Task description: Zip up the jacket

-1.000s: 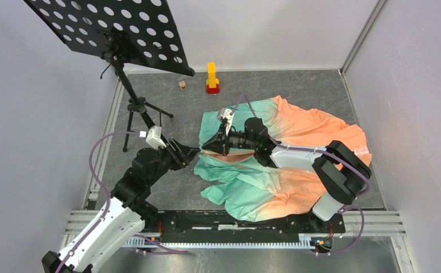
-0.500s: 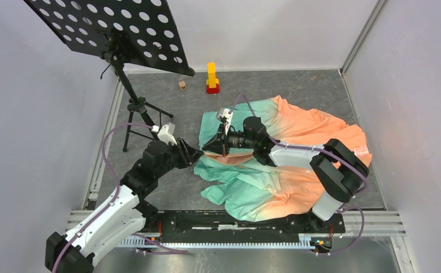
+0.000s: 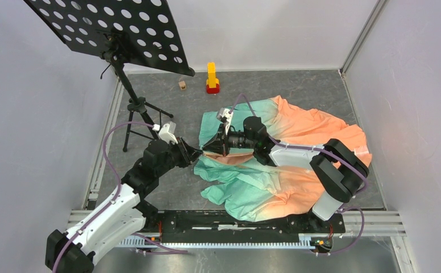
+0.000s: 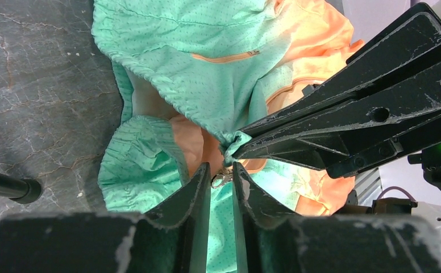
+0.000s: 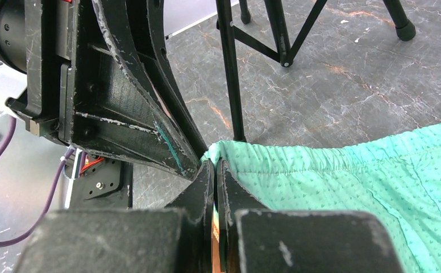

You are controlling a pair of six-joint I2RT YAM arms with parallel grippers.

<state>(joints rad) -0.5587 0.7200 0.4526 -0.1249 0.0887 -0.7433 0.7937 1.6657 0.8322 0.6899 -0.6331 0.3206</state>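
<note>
Top external view: the dark grey surface point(image 3: 315, 85) carries the jacket point(image 3: 303, 122), which lies crumpled over its right half. The peach-orange part is spread toward the right edge, and the mint-green part is bunched at the middle and runs down to the near edge. The front is not yet zipped, and the two green panels gape over an orange lining at the jacket's left end.

Both arms meet at that end. The right end effector point(image 5: 214, 166) is clenched on a pucker of the green gathered hem point(image 5: 275, 153), pinching the fabric right at the bottom of the zipper line and holding it slightly lifted. The left end effector point(image 4: 221, 168) comes in from the surface's left side. Its fingers point(image 4: 198, 187) stand narrowly apart, with the small metal zipper pull point(image 4: 221, 181) sitting in the gap at their tips. Whether the pads already pinch the pull I cannot tell.

The step in hand looks like securing the slider while the other arm anchors the hem. Next, the left end effector probably needs a firm pinch on that tiny pull. It would then draw steadily along the orange zipper point(image 4: 281, 90) toward the collar while the right keeps the hem taut. A slipped pull or bunched fabric looks like the main risk.
</note>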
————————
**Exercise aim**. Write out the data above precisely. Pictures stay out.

**Response for this exercise**.
Task description: Zip up the jacket

-1.000s: 
-0.500s: 
+0.000s: 
+0.000s: 
+0.000s: 

You are controlling a pair of six-joint I2RT YAM arms with parallel grippers.

<state>(joints rad) -0.5587 0.7200 0.4526 -0.1249 0.0887 -0.7433 0.7937 1.6657 0.8322 0.6899 -0.6331 0.3206</state>
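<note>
Top external view: the dark grey surface point(image 3: 315, 85) carries the jacket point(image 3: 303, 122), which lies crumpled over its right half. The peach-orange part is spread toward the right edge, and the mint-green part is bunched at the middle and runs down to the near edge. The front is not yet zipped, and the two green panels gape over an orange lining at the jacket's left end.

Both arms meet at that end. The right end effector point(image 5: 214, 166) is clenched on a pucker of the green gathered hem point(image 5: 275, 153), pinching the fabric right at the bottom of the zipper line and holding it slightly lifted. The left end effector point(image 4: 221, 168) comes in from the surface's left side. Its fingers point(image 4: 198, 187) stand narrowly apart, with the small metal zipper pull point(image 4: 221, 181) sitting in the gap at their tips. Whether the pads already pinch the pull I cannot tell.

The step in hand looks like securing the slider while the other arm anchors the hem. Next, the left end effector probably needs a firm pinch on that tiny pull. It would then draw steadily along the orange zipper point(image 4: 281, 90) toward the collar while the right keeps the hem taut. A slipped pull or bunched fabric looks like the main risk.
</note>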

No more output is needed for this exercise.